DIRECTIONS FOR THIS TASK — Work out the number of lines in the records that include the word "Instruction"; reply with that number alone.

DATA EXTRACTS —
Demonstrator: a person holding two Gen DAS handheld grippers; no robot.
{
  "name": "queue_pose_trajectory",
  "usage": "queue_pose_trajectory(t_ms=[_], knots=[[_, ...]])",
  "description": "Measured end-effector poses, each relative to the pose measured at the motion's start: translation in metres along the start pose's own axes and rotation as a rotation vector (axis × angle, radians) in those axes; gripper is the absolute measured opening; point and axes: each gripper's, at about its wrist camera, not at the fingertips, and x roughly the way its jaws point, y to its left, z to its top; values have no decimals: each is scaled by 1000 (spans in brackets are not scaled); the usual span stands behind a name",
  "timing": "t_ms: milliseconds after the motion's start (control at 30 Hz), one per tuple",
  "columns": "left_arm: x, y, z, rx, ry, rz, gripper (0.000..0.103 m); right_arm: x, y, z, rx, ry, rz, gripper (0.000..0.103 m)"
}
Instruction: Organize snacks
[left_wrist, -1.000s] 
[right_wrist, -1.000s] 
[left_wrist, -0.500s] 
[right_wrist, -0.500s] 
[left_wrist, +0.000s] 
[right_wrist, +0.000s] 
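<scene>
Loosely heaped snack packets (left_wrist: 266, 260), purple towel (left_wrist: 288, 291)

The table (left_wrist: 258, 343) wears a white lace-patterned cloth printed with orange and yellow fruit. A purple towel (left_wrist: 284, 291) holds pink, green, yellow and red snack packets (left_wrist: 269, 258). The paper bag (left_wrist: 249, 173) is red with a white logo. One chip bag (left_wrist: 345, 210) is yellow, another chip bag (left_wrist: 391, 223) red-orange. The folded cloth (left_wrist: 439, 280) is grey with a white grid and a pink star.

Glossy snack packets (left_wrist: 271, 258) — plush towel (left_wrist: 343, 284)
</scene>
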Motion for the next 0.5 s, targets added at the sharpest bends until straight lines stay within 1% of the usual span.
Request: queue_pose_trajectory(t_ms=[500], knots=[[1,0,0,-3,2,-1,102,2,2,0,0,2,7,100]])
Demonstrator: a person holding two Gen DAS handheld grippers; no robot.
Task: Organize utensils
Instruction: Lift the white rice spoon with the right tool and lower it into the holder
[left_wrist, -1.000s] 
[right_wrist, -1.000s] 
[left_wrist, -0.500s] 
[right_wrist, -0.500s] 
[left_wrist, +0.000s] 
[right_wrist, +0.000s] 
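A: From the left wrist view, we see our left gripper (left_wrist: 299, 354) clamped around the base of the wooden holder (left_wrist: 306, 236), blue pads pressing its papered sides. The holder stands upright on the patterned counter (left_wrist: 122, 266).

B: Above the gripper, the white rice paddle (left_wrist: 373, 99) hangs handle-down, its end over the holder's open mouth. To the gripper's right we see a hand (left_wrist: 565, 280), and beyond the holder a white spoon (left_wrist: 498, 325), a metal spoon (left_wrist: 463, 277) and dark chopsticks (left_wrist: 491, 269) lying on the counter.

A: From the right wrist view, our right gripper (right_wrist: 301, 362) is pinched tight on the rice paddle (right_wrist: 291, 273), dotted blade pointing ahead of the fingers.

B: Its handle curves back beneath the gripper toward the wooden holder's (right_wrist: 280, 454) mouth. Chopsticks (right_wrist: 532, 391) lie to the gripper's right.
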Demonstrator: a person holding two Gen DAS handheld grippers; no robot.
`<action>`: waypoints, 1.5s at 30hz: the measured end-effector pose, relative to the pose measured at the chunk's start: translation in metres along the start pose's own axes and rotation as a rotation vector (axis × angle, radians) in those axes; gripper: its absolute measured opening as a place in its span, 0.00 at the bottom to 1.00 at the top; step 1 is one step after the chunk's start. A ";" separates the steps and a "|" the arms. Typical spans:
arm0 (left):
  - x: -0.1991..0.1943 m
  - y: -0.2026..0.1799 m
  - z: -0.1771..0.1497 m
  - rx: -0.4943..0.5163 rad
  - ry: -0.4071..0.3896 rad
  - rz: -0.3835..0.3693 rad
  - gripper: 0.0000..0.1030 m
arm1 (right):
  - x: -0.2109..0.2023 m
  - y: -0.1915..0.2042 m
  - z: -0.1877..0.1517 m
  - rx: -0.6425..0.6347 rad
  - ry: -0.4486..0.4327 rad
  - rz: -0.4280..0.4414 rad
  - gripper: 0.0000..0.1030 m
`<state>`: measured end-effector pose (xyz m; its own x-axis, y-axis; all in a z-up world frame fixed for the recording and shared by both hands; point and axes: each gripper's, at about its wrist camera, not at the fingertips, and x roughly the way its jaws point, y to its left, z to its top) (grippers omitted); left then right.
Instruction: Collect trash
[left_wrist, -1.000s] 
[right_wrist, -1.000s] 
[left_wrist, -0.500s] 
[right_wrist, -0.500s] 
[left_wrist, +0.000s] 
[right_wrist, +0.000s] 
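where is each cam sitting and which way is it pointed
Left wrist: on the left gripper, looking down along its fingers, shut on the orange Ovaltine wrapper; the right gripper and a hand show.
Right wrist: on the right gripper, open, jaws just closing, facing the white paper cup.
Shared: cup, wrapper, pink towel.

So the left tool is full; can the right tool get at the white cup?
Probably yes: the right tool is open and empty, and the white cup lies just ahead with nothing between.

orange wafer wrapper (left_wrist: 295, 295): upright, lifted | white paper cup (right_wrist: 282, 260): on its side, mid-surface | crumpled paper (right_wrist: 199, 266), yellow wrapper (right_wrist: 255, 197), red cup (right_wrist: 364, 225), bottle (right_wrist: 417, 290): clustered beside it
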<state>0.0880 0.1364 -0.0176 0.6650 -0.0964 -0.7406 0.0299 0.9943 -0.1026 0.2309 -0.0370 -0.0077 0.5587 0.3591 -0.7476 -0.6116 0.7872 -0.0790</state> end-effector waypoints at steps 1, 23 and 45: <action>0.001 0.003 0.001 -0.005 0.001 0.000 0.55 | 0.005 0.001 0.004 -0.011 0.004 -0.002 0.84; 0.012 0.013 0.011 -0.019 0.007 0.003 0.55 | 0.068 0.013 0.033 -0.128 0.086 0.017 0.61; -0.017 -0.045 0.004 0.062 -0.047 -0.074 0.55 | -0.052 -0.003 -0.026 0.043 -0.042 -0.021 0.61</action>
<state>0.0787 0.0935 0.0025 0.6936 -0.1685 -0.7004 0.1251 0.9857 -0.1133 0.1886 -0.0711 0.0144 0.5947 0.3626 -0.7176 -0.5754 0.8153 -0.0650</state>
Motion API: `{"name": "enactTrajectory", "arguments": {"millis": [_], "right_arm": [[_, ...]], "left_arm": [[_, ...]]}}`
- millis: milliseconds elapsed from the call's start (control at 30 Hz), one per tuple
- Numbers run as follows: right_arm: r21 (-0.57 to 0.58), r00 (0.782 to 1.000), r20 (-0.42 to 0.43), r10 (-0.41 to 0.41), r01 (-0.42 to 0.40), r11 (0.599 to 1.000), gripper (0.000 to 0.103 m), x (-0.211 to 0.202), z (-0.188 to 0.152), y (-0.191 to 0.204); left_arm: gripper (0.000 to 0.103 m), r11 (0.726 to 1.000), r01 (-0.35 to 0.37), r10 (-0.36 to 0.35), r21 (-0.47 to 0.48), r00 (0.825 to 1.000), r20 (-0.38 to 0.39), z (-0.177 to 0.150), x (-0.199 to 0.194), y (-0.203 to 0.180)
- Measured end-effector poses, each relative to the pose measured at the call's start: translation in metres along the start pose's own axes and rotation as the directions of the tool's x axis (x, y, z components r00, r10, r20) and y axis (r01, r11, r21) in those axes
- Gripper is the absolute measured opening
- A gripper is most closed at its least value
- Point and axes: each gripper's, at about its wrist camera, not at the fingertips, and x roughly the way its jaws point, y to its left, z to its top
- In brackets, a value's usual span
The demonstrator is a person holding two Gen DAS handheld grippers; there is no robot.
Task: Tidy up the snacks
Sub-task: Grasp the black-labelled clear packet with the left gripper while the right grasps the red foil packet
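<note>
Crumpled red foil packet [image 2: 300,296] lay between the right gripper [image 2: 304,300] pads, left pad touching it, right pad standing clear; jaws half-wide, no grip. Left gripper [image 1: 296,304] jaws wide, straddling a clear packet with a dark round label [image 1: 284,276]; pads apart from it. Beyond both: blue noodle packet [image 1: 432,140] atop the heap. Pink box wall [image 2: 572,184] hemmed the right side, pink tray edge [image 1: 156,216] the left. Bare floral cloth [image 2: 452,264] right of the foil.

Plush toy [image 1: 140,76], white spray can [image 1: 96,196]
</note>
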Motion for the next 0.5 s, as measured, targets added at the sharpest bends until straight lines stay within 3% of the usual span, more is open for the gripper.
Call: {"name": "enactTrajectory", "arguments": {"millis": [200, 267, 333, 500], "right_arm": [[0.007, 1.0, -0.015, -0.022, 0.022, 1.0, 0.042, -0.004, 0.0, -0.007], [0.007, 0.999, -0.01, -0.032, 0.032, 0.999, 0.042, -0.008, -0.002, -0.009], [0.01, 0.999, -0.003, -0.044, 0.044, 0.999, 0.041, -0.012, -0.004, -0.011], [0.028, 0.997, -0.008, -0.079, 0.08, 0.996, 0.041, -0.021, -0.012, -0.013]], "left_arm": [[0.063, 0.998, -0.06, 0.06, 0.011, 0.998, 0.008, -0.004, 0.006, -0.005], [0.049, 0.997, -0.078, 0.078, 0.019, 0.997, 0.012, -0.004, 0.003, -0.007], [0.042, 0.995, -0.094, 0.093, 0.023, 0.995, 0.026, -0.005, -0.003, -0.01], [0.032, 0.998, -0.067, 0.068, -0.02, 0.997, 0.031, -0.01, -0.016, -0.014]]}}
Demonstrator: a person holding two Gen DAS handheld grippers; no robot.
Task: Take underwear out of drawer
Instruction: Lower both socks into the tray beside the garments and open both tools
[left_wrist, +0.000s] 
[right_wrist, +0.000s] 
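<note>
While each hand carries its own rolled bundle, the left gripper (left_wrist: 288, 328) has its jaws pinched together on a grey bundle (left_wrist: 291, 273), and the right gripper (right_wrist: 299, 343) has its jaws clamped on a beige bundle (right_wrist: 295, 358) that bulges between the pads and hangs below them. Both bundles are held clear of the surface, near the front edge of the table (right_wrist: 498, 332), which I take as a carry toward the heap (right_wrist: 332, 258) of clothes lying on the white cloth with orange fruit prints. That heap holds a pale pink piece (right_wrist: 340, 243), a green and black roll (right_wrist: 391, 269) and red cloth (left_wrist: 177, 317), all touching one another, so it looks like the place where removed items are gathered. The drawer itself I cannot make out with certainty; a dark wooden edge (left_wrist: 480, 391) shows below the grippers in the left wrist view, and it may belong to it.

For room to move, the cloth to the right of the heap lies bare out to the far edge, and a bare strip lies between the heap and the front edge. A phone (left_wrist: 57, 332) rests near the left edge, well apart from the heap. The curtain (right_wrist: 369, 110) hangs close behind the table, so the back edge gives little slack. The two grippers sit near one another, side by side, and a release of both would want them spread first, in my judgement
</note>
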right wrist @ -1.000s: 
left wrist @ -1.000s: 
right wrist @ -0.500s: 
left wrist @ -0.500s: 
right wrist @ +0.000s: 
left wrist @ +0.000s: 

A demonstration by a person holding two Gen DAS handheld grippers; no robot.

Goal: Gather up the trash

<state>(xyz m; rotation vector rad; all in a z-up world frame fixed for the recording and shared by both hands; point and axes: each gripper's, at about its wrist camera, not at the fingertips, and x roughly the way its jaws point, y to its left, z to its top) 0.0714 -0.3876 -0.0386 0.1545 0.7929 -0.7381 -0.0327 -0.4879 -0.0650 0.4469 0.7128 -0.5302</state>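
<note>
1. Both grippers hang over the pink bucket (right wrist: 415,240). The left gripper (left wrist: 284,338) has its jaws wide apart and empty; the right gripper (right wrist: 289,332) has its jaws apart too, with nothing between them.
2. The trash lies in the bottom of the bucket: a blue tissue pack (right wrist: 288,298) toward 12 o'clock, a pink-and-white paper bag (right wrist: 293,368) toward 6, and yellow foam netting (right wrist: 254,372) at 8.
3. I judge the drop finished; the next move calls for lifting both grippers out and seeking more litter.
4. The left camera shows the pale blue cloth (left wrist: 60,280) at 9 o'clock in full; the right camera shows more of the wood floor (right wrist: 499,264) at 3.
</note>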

EXERCISE ANSWER — 4